Task description – Copy out each line below that has the word "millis" in it.

Dataset extract –
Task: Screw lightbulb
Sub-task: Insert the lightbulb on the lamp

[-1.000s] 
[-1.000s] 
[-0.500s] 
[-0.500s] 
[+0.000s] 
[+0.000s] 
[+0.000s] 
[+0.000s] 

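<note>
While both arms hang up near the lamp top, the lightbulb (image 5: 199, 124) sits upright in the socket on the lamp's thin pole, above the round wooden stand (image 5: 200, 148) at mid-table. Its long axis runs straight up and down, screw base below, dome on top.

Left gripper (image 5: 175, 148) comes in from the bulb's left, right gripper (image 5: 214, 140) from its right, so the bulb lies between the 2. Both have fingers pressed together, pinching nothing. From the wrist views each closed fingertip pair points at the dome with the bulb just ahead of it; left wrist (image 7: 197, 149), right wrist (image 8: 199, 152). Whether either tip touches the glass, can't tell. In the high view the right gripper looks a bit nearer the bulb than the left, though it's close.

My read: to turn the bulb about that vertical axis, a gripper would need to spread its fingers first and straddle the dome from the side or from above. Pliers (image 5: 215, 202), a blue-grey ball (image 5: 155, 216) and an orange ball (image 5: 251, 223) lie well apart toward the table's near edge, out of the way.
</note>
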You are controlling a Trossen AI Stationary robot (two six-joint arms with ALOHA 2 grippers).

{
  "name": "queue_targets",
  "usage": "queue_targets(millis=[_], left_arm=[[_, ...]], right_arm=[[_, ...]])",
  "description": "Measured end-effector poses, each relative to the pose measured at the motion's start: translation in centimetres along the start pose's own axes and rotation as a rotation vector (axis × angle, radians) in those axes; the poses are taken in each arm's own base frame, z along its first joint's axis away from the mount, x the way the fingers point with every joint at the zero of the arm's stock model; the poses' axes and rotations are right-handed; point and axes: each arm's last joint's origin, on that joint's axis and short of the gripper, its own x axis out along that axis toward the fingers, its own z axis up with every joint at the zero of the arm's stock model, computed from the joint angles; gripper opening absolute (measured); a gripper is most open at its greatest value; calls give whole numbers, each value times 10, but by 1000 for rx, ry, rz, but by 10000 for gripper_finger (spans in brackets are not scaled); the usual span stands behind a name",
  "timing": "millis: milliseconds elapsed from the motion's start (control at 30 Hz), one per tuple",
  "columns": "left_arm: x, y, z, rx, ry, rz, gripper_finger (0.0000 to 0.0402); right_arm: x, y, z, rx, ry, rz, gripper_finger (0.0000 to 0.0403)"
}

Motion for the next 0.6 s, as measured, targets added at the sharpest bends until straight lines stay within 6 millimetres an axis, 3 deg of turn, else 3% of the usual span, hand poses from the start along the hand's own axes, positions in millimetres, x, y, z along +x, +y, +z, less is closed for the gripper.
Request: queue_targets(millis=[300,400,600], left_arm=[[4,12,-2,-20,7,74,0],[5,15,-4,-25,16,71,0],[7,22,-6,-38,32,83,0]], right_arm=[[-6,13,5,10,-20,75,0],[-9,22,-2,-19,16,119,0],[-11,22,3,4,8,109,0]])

Your solution –
  "usage": "queue_targets(millis=[_], left_arm=[[_, ...]], right_arm=[[_, ...]])",
  "timing": "millis: milliseconds elapsed from the motion's start (control at 30 Hz), one per tuple",
Request: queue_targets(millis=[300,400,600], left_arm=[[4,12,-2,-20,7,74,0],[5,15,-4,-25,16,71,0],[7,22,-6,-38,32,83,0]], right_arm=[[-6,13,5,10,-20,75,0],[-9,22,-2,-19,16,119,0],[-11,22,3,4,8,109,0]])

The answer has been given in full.